The compression mechanism 3 is, for example, a scroll-type compression mechanism having a fixed scroll and an orbiting scroll which are engaged with each other, and is connected to the drive shaft 4 a. The orbiting scroll is connected to a drive shaft 4a so as to be capable of orbiting around the axial center of the fixed scroll, and a compression chamber is formed between the orbiting scroll and the fixed scroll. The volume of the compression chamber is changed by the orbiting scroll performing the orbiting scroll movement.
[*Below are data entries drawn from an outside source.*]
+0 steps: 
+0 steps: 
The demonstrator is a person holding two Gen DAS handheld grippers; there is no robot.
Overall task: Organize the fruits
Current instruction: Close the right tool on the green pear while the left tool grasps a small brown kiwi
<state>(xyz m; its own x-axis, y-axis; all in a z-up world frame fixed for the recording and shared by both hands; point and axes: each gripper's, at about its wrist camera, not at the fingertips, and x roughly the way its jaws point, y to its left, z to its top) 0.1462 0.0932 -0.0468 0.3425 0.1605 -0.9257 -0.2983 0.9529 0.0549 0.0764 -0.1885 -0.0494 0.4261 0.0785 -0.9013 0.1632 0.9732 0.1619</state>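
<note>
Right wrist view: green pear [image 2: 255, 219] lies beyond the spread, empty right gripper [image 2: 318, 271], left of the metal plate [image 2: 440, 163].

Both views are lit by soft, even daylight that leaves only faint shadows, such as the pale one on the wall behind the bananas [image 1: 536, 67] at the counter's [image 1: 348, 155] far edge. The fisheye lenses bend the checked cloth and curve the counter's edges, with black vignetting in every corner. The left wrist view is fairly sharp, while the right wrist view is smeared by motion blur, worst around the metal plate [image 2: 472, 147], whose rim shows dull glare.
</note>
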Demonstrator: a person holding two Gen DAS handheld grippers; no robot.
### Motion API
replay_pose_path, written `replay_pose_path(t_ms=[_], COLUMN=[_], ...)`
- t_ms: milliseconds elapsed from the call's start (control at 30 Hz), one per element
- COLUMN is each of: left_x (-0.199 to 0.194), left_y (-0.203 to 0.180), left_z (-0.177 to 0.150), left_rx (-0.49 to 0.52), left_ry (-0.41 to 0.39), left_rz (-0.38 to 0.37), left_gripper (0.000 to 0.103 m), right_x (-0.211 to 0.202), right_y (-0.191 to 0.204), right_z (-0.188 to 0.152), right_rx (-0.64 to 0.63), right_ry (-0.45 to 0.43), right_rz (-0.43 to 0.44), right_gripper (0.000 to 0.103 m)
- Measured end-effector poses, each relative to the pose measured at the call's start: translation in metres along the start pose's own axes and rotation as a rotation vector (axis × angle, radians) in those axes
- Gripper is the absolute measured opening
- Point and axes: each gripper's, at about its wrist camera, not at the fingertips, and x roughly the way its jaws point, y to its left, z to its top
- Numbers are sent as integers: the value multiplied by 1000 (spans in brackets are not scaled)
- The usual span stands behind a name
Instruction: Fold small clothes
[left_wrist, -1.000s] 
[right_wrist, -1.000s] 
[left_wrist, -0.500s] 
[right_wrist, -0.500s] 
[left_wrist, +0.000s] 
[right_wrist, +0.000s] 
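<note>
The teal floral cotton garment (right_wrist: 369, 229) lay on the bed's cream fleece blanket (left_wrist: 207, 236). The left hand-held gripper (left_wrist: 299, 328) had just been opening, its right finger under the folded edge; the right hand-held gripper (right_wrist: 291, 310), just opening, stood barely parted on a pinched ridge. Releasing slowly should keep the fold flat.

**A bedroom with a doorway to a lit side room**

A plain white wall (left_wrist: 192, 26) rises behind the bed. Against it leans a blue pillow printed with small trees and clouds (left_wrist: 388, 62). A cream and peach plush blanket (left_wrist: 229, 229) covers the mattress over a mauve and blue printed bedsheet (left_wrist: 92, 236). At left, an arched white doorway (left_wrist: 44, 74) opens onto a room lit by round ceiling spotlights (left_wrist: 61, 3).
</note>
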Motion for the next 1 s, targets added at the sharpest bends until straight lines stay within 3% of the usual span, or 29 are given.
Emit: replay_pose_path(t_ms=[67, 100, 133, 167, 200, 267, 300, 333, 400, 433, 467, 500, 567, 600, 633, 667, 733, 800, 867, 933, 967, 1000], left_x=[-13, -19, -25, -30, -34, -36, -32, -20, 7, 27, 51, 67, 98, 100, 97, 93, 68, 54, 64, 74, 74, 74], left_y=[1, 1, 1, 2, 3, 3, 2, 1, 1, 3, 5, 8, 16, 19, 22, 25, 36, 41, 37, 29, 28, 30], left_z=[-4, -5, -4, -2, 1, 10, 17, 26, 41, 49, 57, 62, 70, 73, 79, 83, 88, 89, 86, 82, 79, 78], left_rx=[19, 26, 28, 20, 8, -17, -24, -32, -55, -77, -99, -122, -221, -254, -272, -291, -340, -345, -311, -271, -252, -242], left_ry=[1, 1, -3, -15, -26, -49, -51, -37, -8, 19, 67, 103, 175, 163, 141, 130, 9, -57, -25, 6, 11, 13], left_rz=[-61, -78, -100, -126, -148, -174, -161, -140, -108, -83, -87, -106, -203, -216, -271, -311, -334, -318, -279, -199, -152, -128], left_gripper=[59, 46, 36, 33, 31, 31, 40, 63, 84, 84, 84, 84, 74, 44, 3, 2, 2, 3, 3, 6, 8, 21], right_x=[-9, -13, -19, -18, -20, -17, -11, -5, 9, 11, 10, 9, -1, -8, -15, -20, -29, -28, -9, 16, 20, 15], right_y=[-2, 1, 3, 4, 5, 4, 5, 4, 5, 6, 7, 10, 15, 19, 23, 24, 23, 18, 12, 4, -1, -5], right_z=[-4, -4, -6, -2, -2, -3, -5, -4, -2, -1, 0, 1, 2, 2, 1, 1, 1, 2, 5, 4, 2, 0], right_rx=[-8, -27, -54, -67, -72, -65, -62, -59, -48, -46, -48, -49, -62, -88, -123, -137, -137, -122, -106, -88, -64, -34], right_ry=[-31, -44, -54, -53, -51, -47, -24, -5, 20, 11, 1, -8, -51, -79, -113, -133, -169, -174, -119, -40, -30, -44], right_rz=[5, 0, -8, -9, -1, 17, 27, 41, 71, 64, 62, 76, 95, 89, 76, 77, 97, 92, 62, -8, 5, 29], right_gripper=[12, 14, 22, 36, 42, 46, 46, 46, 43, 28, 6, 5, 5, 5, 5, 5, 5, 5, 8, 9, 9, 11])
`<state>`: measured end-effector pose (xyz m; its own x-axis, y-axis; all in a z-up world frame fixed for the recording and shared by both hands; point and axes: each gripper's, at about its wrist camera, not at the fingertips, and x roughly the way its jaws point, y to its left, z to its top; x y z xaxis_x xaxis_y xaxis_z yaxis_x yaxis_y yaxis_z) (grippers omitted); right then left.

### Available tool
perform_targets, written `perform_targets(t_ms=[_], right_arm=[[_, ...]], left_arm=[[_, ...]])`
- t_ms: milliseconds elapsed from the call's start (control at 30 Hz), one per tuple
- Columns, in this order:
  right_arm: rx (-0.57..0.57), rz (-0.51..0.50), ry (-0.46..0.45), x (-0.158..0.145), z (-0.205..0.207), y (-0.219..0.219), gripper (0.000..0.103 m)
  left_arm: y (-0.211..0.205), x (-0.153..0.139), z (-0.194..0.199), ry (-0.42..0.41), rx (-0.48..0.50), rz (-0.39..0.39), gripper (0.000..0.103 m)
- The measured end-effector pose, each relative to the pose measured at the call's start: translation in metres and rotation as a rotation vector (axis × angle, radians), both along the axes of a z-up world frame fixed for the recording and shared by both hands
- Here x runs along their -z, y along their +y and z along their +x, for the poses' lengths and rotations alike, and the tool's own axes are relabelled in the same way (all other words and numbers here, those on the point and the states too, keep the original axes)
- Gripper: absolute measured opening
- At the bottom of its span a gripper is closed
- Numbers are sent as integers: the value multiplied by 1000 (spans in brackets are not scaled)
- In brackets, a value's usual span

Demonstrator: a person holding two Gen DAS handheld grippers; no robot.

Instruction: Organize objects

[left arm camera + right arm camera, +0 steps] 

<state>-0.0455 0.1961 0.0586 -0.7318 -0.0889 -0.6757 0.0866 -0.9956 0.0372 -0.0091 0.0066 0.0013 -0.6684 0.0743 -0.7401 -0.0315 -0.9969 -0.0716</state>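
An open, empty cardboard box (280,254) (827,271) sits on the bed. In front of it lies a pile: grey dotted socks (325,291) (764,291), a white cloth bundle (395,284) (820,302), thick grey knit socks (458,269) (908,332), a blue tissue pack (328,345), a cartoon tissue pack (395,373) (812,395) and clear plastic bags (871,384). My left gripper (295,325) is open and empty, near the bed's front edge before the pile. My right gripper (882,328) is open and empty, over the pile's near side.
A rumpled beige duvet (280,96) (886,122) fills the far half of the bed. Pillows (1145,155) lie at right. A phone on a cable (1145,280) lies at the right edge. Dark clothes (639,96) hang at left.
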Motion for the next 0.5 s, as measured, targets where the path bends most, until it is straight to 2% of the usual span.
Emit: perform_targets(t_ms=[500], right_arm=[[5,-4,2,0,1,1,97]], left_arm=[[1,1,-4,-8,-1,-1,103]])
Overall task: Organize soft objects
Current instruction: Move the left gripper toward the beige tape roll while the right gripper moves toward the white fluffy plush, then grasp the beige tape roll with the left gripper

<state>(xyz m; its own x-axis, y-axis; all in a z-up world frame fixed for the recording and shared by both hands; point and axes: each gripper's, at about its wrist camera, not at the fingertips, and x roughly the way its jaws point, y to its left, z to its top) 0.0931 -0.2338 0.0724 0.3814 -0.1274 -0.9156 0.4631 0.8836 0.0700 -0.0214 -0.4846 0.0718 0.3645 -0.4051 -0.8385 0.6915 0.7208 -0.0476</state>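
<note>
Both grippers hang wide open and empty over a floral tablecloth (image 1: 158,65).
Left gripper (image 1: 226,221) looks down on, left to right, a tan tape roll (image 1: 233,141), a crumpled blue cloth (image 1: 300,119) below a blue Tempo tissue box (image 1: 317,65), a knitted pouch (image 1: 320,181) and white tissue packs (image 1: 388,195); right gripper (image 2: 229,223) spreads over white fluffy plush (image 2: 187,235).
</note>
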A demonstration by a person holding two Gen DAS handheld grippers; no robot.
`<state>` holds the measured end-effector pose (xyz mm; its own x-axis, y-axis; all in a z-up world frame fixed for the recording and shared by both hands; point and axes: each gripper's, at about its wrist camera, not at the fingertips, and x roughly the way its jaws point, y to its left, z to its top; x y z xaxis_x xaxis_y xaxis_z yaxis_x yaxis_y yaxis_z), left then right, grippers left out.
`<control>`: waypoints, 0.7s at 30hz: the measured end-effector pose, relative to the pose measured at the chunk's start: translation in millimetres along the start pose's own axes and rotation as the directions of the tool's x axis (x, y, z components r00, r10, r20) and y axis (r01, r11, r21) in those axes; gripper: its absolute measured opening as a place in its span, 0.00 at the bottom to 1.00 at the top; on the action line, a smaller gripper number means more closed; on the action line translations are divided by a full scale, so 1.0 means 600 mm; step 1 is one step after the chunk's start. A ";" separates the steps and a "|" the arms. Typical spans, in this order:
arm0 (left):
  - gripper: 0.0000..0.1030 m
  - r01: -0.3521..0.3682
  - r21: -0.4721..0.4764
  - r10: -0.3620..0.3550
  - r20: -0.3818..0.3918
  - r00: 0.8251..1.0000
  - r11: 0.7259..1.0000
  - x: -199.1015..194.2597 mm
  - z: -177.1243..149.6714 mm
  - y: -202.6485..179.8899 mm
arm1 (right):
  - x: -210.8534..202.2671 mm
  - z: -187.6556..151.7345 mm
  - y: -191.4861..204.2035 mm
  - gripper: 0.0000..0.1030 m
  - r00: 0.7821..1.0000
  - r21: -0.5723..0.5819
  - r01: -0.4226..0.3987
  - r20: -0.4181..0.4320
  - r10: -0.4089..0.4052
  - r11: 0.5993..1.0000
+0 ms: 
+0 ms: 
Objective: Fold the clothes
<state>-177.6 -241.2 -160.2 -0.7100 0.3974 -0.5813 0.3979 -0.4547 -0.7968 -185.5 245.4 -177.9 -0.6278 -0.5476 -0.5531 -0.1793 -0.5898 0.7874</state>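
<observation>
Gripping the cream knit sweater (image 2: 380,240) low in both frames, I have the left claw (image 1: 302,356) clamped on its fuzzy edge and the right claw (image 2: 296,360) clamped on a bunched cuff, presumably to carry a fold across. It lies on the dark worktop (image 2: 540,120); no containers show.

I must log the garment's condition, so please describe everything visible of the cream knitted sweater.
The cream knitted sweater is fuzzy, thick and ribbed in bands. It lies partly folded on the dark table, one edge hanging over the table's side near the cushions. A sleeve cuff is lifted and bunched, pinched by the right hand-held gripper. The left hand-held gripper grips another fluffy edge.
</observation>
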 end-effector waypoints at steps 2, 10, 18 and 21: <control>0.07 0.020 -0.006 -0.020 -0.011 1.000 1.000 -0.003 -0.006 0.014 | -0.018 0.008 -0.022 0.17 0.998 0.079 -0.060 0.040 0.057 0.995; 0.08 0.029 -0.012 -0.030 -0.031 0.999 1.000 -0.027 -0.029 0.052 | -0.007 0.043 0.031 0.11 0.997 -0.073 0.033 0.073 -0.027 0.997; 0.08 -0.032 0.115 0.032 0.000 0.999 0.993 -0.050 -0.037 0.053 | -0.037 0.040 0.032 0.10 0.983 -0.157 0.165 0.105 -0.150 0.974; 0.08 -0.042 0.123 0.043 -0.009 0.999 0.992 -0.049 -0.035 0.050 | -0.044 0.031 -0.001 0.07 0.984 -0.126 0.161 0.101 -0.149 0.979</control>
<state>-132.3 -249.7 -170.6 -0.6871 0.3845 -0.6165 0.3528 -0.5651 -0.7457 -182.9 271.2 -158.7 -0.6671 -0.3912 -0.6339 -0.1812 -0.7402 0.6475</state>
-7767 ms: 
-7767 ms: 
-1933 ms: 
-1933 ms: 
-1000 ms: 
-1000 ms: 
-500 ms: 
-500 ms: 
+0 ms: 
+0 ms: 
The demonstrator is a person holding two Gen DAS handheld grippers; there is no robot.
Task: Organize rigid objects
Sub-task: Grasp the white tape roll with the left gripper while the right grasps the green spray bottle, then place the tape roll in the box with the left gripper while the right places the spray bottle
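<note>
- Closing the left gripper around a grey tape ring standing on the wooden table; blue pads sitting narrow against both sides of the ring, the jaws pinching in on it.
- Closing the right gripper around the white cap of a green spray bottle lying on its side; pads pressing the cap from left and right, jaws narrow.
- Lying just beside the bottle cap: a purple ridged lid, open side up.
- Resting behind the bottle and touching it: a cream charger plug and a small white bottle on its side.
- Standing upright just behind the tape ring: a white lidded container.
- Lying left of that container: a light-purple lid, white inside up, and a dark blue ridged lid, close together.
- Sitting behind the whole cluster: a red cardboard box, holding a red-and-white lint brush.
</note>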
Then, the low-pressure refrigerant sucked into the main casing 2A from the low-pressure portion of the refrigerant circuit through the suction port, not shown, is compressed in the compression chamber and guided to the central portion of the compression mechanism 3. The refrigerant guided to the center portion of the compression mechanism 3 is discharged to the high-pressure portion of the refrigerant circuit through a discharge port, not shown.

The motor 4 is composed of, for example, a 3-phase brushless motor, and has a U-phase coil, a V-phase coil, and a W-phase coil connected in a star configuration.

Fig. 2 is a schematic diagram of a circuit of the inverter 5 including a motor drive circuit 52 described later in the present embodiment.

The inverter 5 converts dc power from an external dc power supply B, such as a battery, not shown, into three-phase ac power, and supplies the three-phase ac power to the motor 4. The inverter 5 has a smoothing capacitor 51, a motor drive circuit 52, a control unit 53 for controlling the drive of the motor drive circuit 52, and a current detection means 54 as its circuit configuration.

The capacitor 51 smoothes a dc voltage from an external dc power supply B, and supplies the smoothed dc voltage to the motor drive circuit 52.

The motor drive circuit 52 is connected between the motor 4 and the dc power supply B, and includes a plurality of switching elements, i.e., identical Insulated Gate bipolar transistors (hereinafter referred to as "IGBTs") Q1 to Q6.

The driving (on/off) of each of IGBTQ1 to Q6 as the plurality of switching elements is controlled by control unit 53, and thereby the dc voltage from capacitor 51 is converted into an ac voltage and supplied to motor 4. IGBTQ1 to Q6 are divided into a U-phase arm, a V-phase arm, and a W-phase arm connected in parallel to each other between a high-voltage line H (in other words, a high-voltage-side line) and a ground line L (in other words, a ground-side line) of a dc power supply B. Capacitor 51 is connected to a portion closer to dc power supply B than a connection point of U-phase arm in high-voltage line H and ground line L.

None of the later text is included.